Your instructions - Line by line, copy the material that follows without leaving anything out.

Source data -

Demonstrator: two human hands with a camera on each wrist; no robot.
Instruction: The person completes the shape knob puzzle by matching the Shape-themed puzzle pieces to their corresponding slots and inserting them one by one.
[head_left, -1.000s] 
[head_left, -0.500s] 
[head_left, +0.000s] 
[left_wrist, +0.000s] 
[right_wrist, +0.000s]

Answer to this task -
Demonstrator: two human hands with a camera on each wrist; no robot.
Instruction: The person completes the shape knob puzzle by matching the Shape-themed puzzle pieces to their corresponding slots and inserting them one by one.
[head_left, -1.000s] 
[head_left, -0.500s] 
[head_left, +0.000s] 
[left_wrist, +0.000s] 
[right_wrist, +0.000s]

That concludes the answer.